_Task brief_: Return the data below unaltered, but strip out the pictures.

··· Given material

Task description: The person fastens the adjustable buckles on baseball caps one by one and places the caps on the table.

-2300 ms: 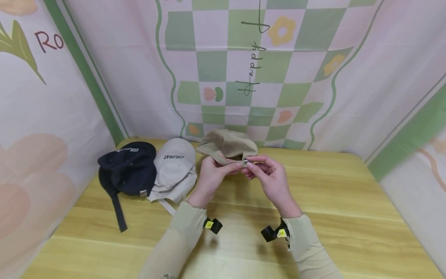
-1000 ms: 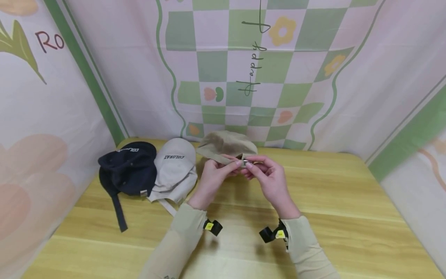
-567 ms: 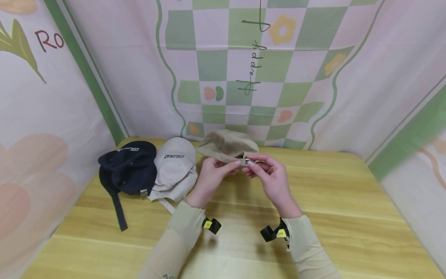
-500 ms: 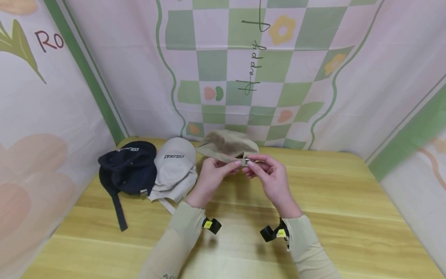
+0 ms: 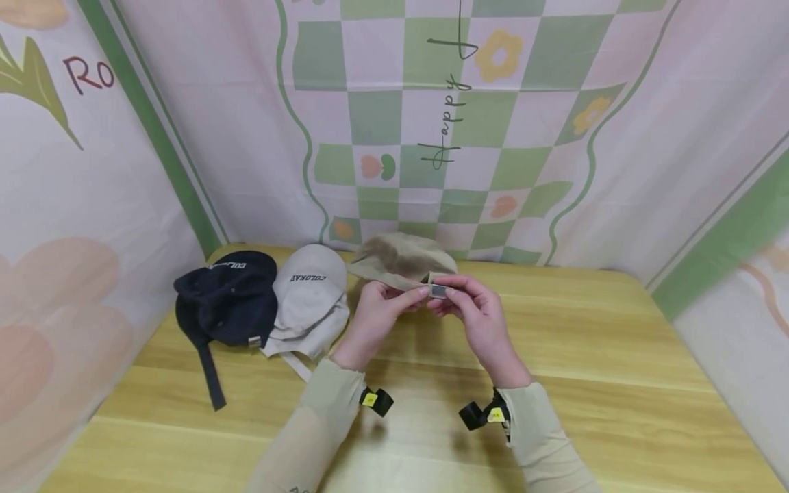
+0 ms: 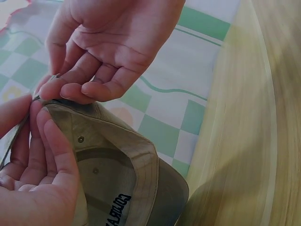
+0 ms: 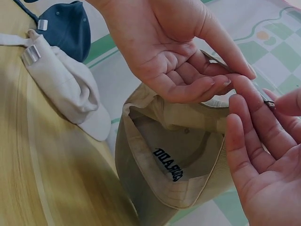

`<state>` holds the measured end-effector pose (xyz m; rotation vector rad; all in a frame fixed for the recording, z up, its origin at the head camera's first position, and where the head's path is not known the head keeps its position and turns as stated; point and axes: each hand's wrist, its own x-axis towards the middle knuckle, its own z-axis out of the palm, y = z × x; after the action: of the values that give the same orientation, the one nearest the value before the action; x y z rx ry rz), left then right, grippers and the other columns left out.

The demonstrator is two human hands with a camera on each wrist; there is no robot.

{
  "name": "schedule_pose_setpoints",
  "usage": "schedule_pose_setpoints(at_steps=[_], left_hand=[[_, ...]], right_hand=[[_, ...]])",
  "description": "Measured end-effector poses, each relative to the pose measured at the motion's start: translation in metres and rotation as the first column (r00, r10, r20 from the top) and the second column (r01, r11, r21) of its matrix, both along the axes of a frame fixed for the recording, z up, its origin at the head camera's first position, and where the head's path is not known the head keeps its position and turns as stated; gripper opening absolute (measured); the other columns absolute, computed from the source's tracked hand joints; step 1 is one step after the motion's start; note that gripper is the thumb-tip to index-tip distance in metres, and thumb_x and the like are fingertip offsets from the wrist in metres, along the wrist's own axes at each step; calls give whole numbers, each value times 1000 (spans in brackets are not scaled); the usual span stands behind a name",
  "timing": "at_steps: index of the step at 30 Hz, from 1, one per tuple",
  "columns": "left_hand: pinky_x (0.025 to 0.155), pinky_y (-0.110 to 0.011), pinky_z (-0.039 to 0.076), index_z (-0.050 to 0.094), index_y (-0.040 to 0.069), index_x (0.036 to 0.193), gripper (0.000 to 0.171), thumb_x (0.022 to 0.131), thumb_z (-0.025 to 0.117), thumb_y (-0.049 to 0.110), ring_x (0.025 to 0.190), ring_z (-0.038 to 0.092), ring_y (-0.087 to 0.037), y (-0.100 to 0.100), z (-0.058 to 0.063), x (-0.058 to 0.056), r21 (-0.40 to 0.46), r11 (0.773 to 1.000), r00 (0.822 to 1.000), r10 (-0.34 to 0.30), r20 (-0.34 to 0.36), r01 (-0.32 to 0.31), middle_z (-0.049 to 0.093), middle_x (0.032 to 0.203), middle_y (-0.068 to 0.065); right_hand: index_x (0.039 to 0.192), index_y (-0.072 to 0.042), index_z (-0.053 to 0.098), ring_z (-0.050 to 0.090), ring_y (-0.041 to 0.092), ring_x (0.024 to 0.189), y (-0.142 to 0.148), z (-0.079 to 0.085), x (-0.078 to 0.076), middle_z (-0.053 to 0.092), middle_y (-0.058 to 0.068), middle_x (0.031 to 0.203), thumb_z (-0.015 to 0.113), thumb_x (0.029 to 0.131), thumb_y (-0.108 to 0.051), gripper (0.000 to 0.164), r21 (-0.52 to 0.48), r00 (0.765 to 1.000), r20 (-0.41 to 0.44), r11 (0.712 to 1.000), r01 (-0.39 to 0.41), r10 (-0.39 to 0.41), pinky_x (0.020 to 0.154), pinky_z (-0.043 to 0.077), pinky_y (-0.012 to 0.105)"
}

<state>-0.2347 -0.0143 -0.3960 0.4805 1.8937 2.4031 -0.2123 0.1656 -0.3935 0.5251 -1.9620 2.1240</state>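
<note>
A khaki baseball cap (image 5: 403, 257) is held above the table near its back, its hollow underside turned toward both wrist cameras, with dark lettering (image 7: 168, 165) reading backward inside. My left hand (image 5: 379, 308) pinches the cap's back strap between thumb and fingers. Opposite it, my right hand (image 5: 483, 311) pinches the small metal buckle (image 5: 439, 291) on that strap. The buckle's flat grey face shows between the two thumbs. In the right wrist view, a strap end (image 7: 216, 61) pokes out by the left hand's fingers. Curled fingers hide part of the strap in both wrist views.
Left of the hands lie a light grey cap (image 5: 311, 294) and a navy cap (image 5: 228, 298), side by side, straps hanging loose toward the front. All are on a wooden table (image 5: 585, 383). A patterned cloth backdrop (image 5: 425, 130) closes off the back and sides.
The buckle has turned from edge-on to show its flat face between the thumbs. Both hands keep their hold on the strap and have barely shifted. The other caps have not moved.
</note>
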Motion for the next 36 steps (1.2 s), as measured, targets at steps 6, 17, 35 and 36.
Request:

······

_Response to the task_:
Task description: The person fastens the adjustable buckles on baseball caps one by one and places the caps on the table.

-2300 ms: 
-1000 ms: 
-567 ms: 
-500 ms: 
+0 ms: 
+0 ms: 
+0 ms: 

`<state>` holds the measured end-effector pose (xyz m; rotation vector rad; all in a frame fixed for the recording, z up, its origin at the head camera's first position, and where the head's path is not known the head keeps its position and turns as stated; point and axes: each hand's wrist, its own x-axis towards the middle knuckle, its own z-axis out of the palm, y = z × x; after the action: of the values that give the same orientation, the one nearest the value before the action; x y z rx ry rz), left then right, grippers and the other columns left out.

The demonstrator is two human hands with a camera on each wrist; there is no robot.

{
  "name": "schedule_pose_setpoints",
  "usage": "schedule_pose_setpoints(at_steps=[_], left_hand=[[_, ...]], right_hand=[[_, ...]])",
  "description": "Measured end-effector poses, each relative to the pose measured at the motion's start: translation in metres and rotation as the first column (r00, r10, r20 from the top) and the second column (r01, r11, r21) of its matrix, both along the axes of a frame fixed for the recording, z up, its origin at the head camera's first position, and where the head's path is not known the head keeps its position and turns as stated; gripper opening absolute (measured); the other columns absolute, computed from the source's tracked hand joints; step 1 is one step after the motion's start; note that gripper is the thumb-tip to index-tip distance in metres, and thumb_x and the like are fingertip offsets from the wrist in metres, along the wrist's own axes at each step; calls give whole numbers, each value times 1000 (spans in brackets are not scaled); the usual span stands behind a name",
  "timing": "at_steps: index of the step at 30 Hz, from 1, one per tuple",
  "columns": "left_hand: pinky_x (0.025 to 0.155), pinky_y (-0.110 to 0.011), pinky_z (-0.039 to 0.076), index_z (-0.050 to 0.094), index_y (-0.040 to 0.069), index_x (0.036 to 0.193), gripper (0.000 to 0.171), thumb_x (0.022 to 0.131), thumb_z (-0.025 to 0.117), thumb_y (-0.049 to 0.110), ring_x (0.025 to 0.190), ring_z (-0.038 to 0.092), ring_y (-0.087 to 0.037), y (-0.100 to 0.100), z (-0.058 to 0.063), x (-0.058 to 0.056), r21 (-0.40 to 0.46), r11 (0.773 to 1.000), r00 (0.822 to 1.000), r10 (-0.34 to 0.30), r20 (-0.34 to 0.36), r01 (-0.32 to 0.31), middle_z (-0.049 to 0.093), middle_x (0.032 to 0.203), middle_y (-0.068 to 0.065); right_hand: index_x (0.039 to 0.192), index_y (-0.072 to 0.042), index_z (-0.053 to 0.098), ring_z (-0.050 to 0.090), ring_y (-0.041 to 0.092), ring_x (0.024 to 0.189), y (-0.142 to 0.148), z (-0.079 to 0.085), x (-0.078 to 0.076), middle_z (-0.053 to 0.092), middle_y (-0.058 to 0.068), middle_x (0.031 to 0.203), thumb_z (-0.015 to 0.113), thumb_x (0.029 to 0.131), thumb_y (-0.108 to 0.051), gripper (0.000 to 0.164), r21 (-0.52 to 0.48), r00 (0.765 to 1.000), r20 (-0.41 to 0.44), r11 (0.712 to 1.000), r01 (-0.39 to 0.41), r10 (-0.39 to 0.41), pinky_x (0.020 to 0.154), pinky_z (-0.043 to 0.077), pinky_y (-0.012 to 0.105)"
}

<state>-0.2347 -0.0143 -0.3960 0.4805 1.8937 2.4031 -0.2123 0.1656 -0.3935 0.5251 -1.9620 2.1240</state>
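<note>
A khaki baseball cap (image 5: 403, 257) is held above the table near its back, its hollow underside turned toward both wrist cameras, with dark lettering (image 7: 168, 165) reading backward inside. My left hand (image 5: 379, 308) pinches the cap's back strap between thumb and fingers. Opposite it, my right hand (image 5: 483, 311) pinches the small metal buckle (image 5: 439, 291) on that strap. The buckle's flat grey face shows between the two thumbs. In the right wrist view, a strap end (image 7: 216, 61) pokes out by the left hand's fingers. Curled fingers hide part of the strap in both wrist views.
Left of the hands lie a light grey cap (image 5: 311, 294) and a navy cap (image 5: 228, 298), side by side, straps hanging loose toward the front. All are on a wooden table (image 5: 585, 383). A patterned cloth backdrop (image 5: 425, 130) closes off the back and sides.
The buckle has turned from edge-on to show its flat face between the thumbs. Both hands keep their hold on the strap and have barely shifted. The other caps have not moved.
</note>
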Motion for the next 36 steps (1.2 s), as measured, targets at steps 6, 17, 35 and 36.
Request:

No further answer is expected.